夜晚十点,轰隆隆的响声从远处传来,一艘改装过的两栖攻击舰伪装成货运船破开夜色,船上灯亮起,照亮夹板上面堆放着的两个巨大‘货物’,都蒙着墨绿色防雨布,天空上盘旋着数架预警机,鲜红的亮光在夜空一闪一闪。
被绳子连接住的巨大浮标陆续被抛下,浮标中间是被改良过的防水照明灯,瞬间点亮这片海域,恍若星海,强光直直照进海里,像插进海里的光柱,无数游鱼在晃动的光中游来游去。
穿着白色制服的人放下数个橙色皮划艇,三人一组,迅速向四周扩散,占领海域,稳定住浮标。
于渊站在船头,沉默地看着靠近他们的皮划艇,来人是一个高大儒雅的男人,从根根分明向后梳的头发起,到熨烫笔直线条分明的裤腿,无一不在显示这个是很精致很注重自我的人,他嘴角带着恰到好处的笑,那弧度仿佛是经过精心测量过一样。
他一手抓住游艇边上的栏杆,手臂用力,整个人轻轻松松地迈了上来,他右手甚至稳稳拿着一个文件夹。
“于渊,好久不见。”他站稳伸出手首先打了个招呼。
于渊看着他没动,眼神跟平时冷漠的他、疲倦的他、生气的他都不一样,让人根本看不懂,黑漆漆的十分吓人。
那人笑了下收回手,递出文件夹打开,“签字吧,我的于大公子,接下来所有事情都由研究所接手。”他抬头看了一眼站在于渊身后面无表情的夏辞和林慕白,装作不经意间发现的样子,“这就是你们学院今年最强的新生?你可得保护好,赶紧带着人回岛吧,这可不安全。”

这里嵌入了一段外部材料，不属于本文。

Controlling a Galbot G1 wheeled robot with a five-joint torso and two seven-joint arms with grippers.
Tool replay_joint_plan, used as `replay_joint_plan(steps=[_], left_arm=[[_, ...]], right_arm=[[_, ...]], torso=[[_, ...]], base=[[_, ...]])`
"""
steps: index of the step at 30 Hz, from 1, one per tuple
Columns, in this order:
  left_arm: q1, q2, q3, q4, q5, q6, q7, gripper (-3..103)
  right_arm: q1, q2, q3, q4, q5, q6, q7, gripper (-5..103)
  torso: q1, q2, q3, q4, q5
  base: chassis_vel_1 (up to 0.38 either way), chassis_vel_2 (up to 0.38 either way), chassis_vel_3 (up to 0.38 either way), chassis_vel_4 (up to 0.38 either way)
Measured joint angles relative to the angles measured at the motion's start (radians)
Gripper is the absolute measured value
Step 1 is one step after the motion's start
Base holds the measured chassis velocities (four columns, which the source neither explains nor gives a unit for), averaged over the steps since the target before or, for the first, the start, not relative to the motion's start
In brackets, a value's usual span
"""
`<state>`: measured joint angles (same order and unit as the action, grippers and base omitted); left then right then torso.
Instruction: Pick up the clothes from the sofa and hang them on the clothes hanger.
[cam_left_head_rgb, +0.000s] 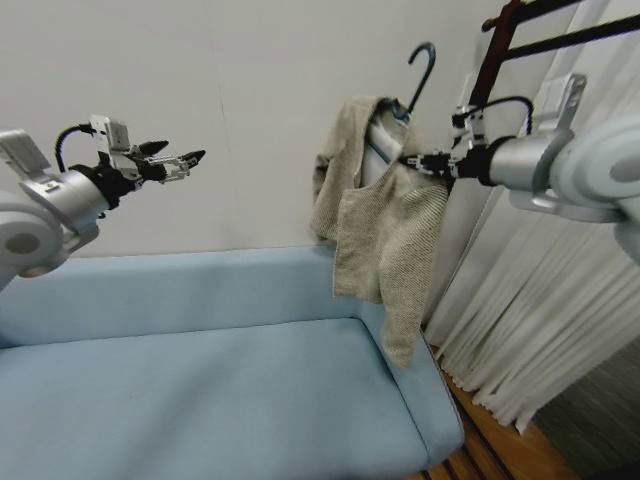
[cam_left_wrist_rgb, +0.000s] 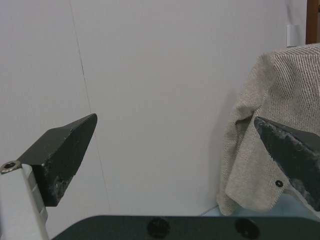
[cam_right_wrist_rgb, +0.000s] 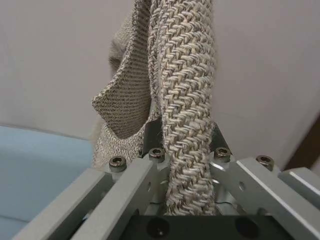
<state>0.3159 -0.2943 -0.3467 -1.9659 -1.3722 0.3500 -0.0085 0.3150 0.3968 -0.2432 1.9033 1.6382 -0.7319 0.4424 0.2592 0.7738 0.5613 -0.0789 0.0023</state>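
A beige knitted cardigan (cam_left_head_rgb: 380, 225) hangs in the air above the right end of the light blue sofa (cam_left_head_rgb: 200, 400), draped over a blue hanger whose hook (cam_left_head_rgb: 422, 70) sticks up above it. My right gripper (cam_left_head_rgb: 418, 161) is shut on the cardigan's shoulder; in the right wrist view the knit (cam_right_wrist_rgb: 187, 100) runs squeezed between the jaws. My left gripper (cam_left_head_rgb: 178, 163) is held up at the left, well apart from the garment, open with nothing in it. Its dark fingertips (cam_left_wrist_rgb: 65, 150) frame the cardigan (cam_left_wrist_rgb: 270, 130) in the left wrist view.
A dark wooden clothes rack (cam_left_head_rgb: 520, 40) stands at the upper right, behind my right arm. White curtains (cam_left_head_rgb: 540, 300) hang to the right of the sofa, over a wooden floor (cam_left_head_rgb: 500, 450). A plain white wall (cam_left_head_rgb: 250, 120) is behind everything.
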Motion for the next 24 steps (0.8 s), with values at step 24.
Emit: replay_joint_plan(steps=[24], left_arm=[[0.714, -0.303, -0.437, -0.123, 0.338, -0.022, -0.115, 100]], right_arm=[[-0.199, -0.087, 0.068, -0.107, -0.212, -0.001, 0.062, 5]], torso=[[0.000, 0.000, 0.000, 0.0007, -0.0009]], base=[[0.000, 0.000, 0.000, 0.000]])
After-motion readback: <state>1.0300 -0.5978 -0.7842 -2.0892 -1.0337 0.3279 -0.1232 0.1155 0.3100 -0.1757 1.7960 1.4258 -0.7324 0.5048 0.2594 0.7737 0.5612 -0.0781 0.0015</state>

于渊接过那张纸,手一抖,薄薄的纸左右飘摇最后落进海里。
“你!”高大男人猛地握紧手指,心中动气,脸上还维持着皮笑肉不笑的样子。
于渊越过他,男人咚的一声倒地,还在皮划艇上的工作人员看着自家负责人被一手刀劈晕,一句话也不敢说,因为大家都知道学院有个疯子叫于渊,不讲规矩,随心所欲,跟研究所针对多年依然活得好好的。
他看着那艘钢铁怪物,低头问:“八个代表来了哪个?”
“来了叱干女士。”
于渊跳进皮划艇,“划过去。”
“是。”
而这时,季风从房间里走了出来,手里拿着一捆绳子。
“你干嘛?”林慕白看着他动作麻利地捆着地上的人。
“我在后边看半天了,这人又欠又坏,给他捆上安全点。”
他捆完人起身跟夏辞对视上,他一直以为她会来看他,直到入夜人也没来,他都豁出命去找她了,怎么一点革命友谊也没有?让他被沈珪那个话痨快给烦死了,看着她的目光有些委屈,夏辞摸了摸鼻子侧过头。